3) The corollary to the ability to create a new member of the press at will is that we also don't have any capability of eliminating members of the press we don't like, nor can we prevent individual media organizations from choosing to be government lapdogs. The First Amendment gives them the right to parrot the government line if they so choose, and there is nothing that can (or should) be done to prevent that by law. You can advocate for boycotts, etc.., but those are doomed to fail. Media is sufficiently fragmented and niche-y at this point that a successful media organization only needs to appeal to a relatively small percentage of the citizenry to be successful. So as long as there is a faction that supports that POV, they'll survive. Maybe even thrive.
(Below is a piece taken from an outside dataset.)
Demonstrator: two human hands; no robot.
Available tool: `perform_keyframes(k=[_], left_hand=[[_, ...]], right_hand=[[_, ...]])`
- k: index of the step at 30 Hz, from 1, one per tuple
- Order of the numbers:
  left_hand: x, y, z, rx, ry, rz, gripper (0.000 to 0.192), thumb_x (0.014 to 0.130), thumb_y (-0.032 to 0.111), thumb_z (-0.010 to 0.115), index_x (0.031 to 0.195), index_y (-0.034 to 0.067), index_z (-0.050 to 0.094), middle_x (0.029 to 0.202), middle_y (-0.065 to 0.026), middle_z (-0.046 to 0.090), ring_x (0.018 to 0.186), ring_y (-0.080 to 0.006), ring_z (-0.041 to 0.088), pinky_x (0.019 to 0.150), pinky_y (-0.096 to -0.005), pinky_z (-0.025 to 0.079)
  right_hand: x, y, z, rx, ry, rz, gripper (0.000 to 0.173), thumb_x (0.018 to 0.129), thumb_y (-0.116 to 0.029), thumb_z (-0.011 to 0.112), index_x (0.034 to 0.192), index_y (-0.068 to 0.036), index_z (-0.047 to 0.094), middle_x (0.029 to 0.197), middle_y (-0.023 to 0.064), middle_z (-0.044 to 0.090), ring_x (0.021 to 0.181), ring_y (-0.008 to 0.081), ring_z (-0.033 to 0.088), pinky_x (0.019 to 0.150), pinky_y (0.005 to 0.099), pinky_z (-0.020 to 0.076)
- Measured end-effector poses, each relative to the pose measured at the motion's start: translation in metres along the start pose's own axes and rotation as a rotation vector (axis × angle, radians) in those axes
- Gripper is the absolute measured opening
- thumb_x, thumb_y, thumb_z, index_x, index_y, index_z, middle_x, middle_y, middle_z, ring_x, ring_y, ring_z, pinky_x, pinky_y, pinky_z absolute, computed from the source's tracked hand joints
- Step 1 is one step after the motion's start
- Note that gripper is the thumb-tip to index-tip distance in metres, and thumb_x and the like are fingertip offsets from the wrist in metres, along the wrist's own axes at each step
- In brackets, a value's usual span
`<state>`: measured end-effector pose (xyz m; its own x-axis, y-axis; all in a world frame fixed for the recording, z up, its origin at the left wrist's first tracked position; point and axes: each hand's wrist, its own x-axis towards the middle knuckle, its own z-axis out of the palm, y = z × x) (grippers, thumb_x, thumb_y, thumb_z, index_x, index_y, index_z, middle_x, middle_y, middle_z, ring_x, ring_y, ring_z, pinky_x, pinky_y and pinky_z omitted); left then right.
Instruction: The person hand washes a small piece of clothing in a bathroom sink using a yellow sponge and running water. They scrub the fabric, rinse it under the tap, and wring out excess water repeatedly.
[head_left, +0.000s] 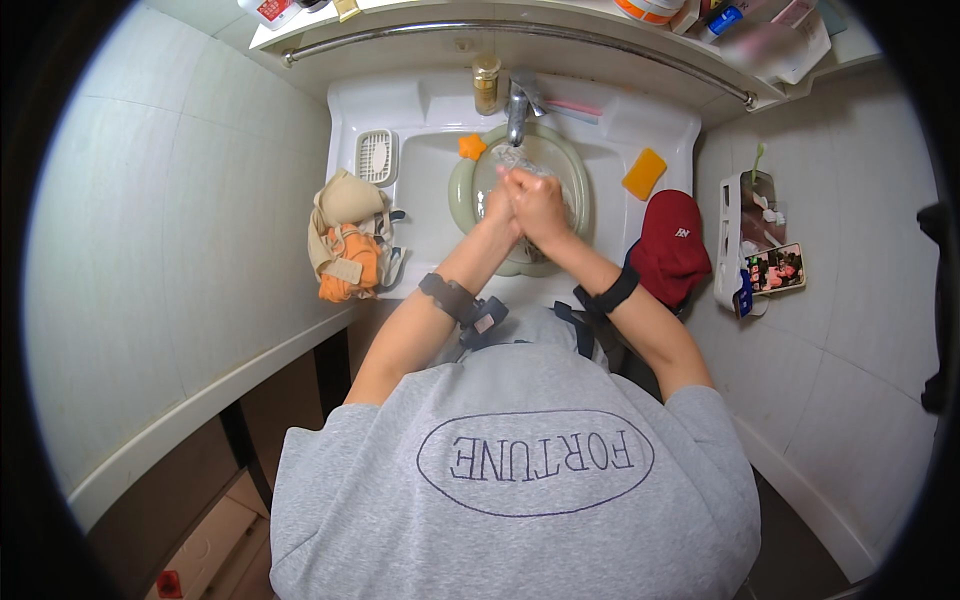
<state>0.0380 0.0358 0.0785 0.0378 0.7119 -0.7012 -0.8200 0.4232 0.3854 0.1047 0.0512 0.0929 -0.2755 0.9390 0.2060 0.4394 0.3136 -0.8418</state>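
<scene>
My left hand (500, 202) and my right hand (538, 201) are pressed together above a pale green plastic basin (461, 199). The fingers of the right one are curled against the left one. Whether something is gripped between them is hidden. The basin stands in a white washbasin (424, 217) under a chrome faucet (516, 112). Just beyond my fingers, something whitish and glistening, perhaps splashing water or wet fabric, lies below the spout. An orange star-shaped piece (472, 147) rests at the basin's far left rim.
Left are a soap dish (376, 157) and a beige-and-orange fabric heap (349, 240). A yellow sponge (643, 174) and red cap (672, 244) lie right. Behind stands a gold-capped bottle (486, 84) below a metal rail (517, 28). A wall holder (731, 240) carries a phone (776, 270).
</scene>
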Motion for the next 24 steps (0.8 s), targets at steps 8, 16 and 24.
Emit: perform_keyframes(k=[8,16,24], left_hand=[[0.006,-0.013,-0.012,0.14,0.049,0.042,0.029,0.094,0.035,0.038,0.092,0.01,0.054,0.088,-0.0051,0.06,0.081,-0.0198,0.061,0.068,-0.0342,0.051],[0.019,-0.01,-0.022,0.145,-0.061,0.005,0.027,0.094,0.022,0.031,0.097,0.009,0.054,0.09,-0.0063,0.062,0.085,-0.0214,0.063,0.072,-0.0354,0.052],[0.024,-0.009,-0.026,-0.143,-0.34,0.021,0.027,0.093,0.025,0.034,0.097,0.006,0.054,0.086,-0.0091,0.062,0.074,-0.0219,0.063,0.063,-0.0368,0.054]], right_hand=[[-0.002,-0.015,0.001,-0.012,0.139,0.016,0.03,0.086,-0.019,0.06,0.065,0.002,0.057,0.055,0.022,0.047,0.046,0.0366,0.042,0.044,0.0393,0.0361],[0.004,-0.007,0.0,-0.081,0.099,-0.039,0.029,0.087,-0.024,0.057,0.067,-0.002,0.058,0.058,0.0192,0.052,0.053,0.0382,0.052,0.047,0.0412,0.0421],[0.001,-0.011,-0.002,-0.061,-0.006,-0.12,0.029,0.086,-0.026,0.058,0.07,-0.002,0.061,0.059,0.0194,0.054,0.056,0.0385,0.053,0.05,0.0415,0.0426]])
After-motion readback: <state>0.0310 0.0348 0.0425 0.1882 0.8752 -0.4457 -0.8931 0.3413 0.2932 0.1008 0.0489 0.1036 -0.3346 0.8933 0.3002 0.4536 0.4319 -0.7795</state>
Again, most of what passes for news out there is controlled by seven major corporations. Those corporations are commonly controlled by one person or family who has the majority of stock in the corporation. That leaves us with a room full of people controlling the vast majority of the so-called information out there. You may (or may not be) free to post what you want on line, but the effects of this were readily apparent in the manifestation of mass panic during COVID, for example.
Yes there were alternatives, but people had to lose that deer-in-the-headlights attitude of doom so effectively imparted by the MSM to even be rational enough to look for other answers.
I'm a scientist, and picked up on a few lies right out of the gate ("hydroxychloroquine kills" being notable, because I know someone who had been taking it for seven years who was then, and is still alive), so I went looking in the scientific journals for information, but not many people will do that, or can even interpret the results, check the validity of the conclusions based on the data, and verify whether the study was set up to produce a desired result or whether it did a fair and complete assessment of the question at hand. I saw a lot of 'bad' science done during COVID, and the number of scientific journal articles withdrawn/retracted in a short period of time has been unprecedented. But you won't read about that in the NYT, nor hear about it on ABCNNBCBS.
Okay, so I suppose I'd call all of those the "content creators", and for those groups who are all part of the press, I think thinking of them as an "institution" is just wrong.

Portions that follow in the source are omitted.